→ Work required: Gather each line of the entries below that includes "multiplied".

→ Extracted material:
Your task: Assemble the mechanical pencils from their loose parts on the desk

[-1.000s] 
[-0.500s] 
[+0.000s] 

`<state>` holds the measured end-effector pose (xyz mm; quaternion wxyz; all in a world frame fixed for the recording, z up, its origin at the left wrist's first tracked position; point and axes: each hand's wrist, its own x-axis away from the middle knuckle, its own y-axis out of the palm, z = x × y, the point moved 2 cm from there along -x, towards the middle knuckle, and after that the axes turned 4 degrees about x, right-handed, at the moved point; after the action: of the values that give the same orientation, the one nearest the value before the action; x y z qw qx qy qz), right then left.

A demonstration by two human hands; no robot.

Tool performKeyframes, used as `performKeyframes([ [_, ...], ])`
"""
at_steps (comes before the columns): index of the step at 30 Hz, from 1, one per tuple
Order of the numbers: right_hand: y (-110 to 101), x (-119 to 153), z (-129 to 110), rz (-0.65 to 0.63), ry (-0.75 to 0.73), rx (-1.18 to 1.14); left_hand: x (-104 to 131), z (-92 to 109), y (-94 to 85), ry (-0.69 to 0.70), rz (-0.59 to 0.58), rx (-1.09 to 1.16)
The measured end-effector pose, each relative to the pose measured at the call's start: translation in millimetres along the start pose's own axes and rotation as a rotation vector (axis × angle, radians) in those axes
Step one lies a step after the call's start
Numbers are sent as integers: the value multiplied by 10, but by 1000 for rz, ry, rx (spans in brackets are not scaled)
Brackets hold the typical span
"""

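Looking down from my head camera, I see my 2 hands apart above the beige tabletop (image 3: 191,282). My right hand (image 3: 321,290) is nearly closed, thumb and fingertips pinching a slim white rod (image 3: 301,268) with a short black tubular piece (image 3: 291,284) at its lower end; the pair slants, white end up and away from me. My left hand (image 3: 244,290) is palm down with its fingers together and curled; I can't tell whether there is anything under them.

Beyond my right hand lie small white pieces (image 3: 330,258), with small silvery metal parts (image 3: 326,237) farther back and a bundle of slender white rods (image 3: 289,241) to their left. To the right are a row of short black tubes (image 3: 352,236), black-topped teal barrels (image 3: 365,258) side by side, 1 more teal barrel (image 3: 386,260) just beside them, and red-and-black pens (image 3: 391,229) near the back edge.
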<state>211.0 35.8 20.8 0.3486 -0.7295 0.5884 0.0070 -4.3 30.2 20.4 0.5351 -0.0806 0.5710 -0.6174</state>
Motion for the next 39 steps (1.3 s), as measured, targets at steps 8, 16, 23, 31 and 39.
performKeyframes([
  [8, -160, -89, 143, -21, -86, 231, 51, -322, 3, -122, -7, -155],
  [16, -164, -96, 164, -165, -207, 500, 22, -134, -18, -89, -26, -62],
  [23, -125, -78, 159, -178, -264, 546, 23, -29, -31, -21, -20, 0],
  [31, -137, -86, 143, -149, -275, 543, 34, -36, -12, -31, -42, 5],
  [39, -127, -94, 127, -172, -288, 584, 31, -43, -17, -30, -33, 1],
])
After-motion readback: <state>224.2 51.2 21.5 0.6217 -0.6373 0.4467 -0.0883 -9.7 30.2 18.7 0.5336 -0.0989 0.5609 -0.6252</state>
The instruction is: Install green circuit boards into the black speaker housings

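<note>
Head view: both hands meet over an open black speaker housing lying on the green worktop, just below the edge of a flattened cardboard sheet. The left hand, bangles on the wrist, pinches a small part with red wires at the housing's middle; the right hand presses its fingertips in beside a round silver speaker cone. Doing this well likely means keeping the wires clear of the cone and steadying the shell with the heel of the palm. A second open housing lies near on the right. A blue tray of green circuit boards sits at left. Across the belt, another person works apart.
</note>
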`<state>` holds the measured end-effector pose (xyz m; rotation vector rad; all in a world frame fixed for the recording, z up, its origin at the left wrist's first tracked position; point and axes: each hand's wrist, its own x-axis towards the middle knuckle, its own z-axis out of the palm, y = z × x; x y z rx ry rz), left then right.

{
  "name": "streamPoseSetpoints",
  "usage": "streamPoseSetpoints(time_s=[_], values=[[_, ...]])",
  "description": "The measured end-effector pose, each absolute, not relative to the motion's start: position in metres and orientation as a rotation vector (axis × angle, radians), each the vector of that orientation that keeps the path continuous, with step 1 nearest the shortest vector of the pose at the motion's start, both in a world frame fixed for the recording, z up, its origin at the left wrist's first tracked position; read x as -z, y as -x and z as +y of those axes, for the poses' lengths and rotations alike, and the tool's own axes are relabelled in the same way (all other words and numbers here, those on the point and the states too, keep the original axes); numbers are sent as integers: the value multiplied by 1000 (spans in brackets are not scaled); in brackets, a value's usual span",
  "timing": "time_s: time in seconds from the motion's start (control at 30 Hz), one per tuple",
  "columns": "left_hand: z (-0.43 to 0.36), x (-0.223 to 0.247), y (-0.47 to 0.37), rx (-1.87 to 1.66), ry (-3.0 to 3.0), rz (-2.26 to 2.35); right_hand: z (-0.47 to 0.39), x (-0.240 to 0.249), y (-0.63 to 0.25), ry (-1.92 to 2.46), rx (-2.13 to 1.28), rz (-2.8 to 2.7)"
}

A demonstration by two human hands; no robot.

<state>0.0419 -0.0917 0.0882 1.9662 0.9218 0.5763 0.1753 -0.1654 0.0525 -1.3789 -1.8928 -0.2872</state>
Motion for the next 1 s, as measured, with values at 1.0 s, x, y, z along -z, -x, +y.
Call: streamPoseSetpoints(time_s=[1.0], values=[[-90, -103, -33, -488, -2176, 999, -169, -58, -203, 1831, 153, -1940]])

→ Finished task:
Numbers are sent as integers: the value multiplied by 10, but by 1000 for rz, ry, rx (spans in brackets are not scaled)
  "description": "The measured end-effector pose, each absolute, not relative to the motion's start: position in metres and orientation as a rotation vector (axis × angle, radians), each the vector of that orientation that keeps the path continuous, with step 1 nearest the shortest vector of the pose at the motion's start, both in a world frame fixed for the recording, z up, its origin at the left wrist's first tracked position; read x as -z, y as -x and z as +y of those axes, for the poses' lengths and rotations alike, and the tool's own axes are relabelled in the same way (all other words and numbers here, those on the point and the states too, keep the original axes); numbers are sent as integers: the value multiplied by 1000 (spans in brackets are not scaled); in brackets, a value's usual span",

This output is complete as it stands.